> _Task instructions_:
Please set down the data word for word; images do not go in the copy.

++++++++++++++++++++

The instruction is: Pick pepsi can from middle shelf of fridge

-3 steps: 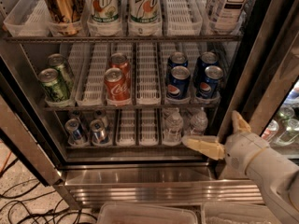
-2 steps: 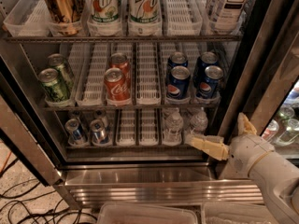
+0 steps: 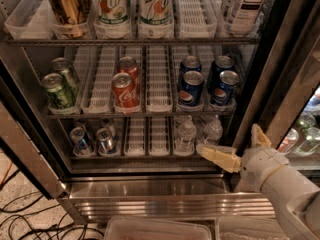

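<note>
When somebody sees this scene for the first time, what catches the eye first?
The open fridge fills the view; four blue pepsi cans stand at the right of its middle shelf, with red cans and green cans to their left. At lower right, the pale gripper hangs open below them.

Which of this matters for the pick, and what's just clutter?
Job: pepsi cans, right lanes of the middle shelf; fridge; hand, open, lower right below that shelf.
Clutter: Coca-Cola cans, green cans, 7UP cans, water bottles.
</note>
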`<state>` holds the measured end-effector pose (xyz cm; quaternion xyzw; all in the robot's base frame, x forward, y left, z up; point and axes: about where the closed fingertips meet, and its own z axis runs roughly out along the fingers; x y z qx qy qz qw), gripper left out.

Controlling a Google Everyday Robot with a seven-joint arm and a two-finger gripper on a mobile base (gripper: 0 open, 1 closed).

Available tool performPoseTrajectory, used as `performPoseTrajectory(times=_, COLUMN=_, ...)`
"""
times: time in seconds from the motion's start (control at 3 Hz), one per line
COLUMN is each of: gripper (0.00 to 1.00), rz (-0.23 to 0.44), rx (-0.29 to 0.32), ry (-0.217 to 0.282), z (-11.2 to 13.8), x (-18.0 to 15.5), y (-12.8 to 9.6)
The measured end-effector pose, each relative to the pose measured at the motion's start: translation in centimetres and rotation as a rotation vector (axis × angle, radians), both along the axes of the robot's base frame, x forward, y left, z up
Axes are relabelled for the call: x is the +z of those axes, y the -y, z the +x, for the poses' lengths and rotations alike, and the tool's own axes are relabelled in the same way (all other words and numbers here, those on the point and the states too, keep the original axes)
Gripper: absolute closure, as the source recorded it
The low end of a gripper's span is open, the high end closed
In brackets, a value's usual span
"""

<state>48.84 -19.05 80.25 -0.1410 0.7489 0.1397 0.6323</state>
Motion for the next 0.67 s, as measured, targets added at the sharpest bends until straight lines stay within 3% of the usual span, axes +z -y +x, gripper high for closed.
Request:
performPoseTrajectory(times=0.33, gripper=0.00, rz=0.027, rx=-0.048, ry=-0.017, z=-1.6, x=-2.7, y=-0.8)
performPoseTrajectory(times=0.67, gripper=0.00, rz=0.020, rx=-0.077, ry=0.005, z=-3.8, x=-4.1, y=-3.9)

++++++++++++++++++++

> _Written response_:
The instruction is: Pick pepsi can from middle shelf of fridge

-3 steps: 
-2 steps: 
+0 steps: 

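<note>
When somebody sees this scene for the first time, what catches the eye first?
The open fridge fills the view; four blue pepsi cans stand at the right of its middle shelf, with red cans and green cans to their left. At lower right, the pale gripper hangs open below them.

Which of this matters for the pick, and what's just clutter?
Job: pepsi cans, right lanes of the middle shelf; fridge; hand, open, lower right below that shelf.
Clutter: Coca-Cola cans, green cans, 7UP cans, water bottles.
</note>
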`<state>` holds the measured end-effector pose (xyz cm; quaternion xyzw; all in the robot's base frame, x forward, y left, z up; point and axes: about where the closed fingertips meet, and its own z axis runs roughly out along the fingers; x y z qx qy qz qw), gripper left out.

Controlling a Google Everyday Robot with a seven-joint arm and a two-finger gripper on a mobile base (gripper: 0 open, 1 closed).

Available tool performPoseTrajectory, used as `performPoseTrajectory(times=_, COLUMN=_, ...)`
"""
times: time in seconds from the motion's start (control at 3 Hz), one per line
COLUMN is each of: gripper (0.00 to 1.00), rz (-0.23 to 0.44), rx (-0.29 to 0.32), ry (-0.217 to 0.282), z (-11.2 to 13.8), x (-18.0 to 15.5), y (-12.8 to 9.6)
The measured end-effector pose, each relative to the pose measured at the motion's start: translation in centimetres and rotation as a rotation vector (axis × angle, radians), both along the axes of the robot's base frame, x forward, y left, z up
Axes are relabelled for the call: x is the +z of those axes, y the -y, z the +x, for the poses' lengths and rotations alike, and the tool's own axes are relabelled in the same way (all other words and numbers here, those on the point and the states too, keep the original axes)
Gripper: absolute closure, as the source recorded it
The low end of a gripper's span is open, the high end closed
In brackets, a value's usual span
"""

<state>48.84 -19.05 80.25 -0.1410 0.7489 0.1397 0.6323</state>
Motion for the next 0.67 s, as measured, targets added at the sharpest bends until straight lines stay within 3% of the usual span, axes +z -y +x, gripper high for closed.
Request:
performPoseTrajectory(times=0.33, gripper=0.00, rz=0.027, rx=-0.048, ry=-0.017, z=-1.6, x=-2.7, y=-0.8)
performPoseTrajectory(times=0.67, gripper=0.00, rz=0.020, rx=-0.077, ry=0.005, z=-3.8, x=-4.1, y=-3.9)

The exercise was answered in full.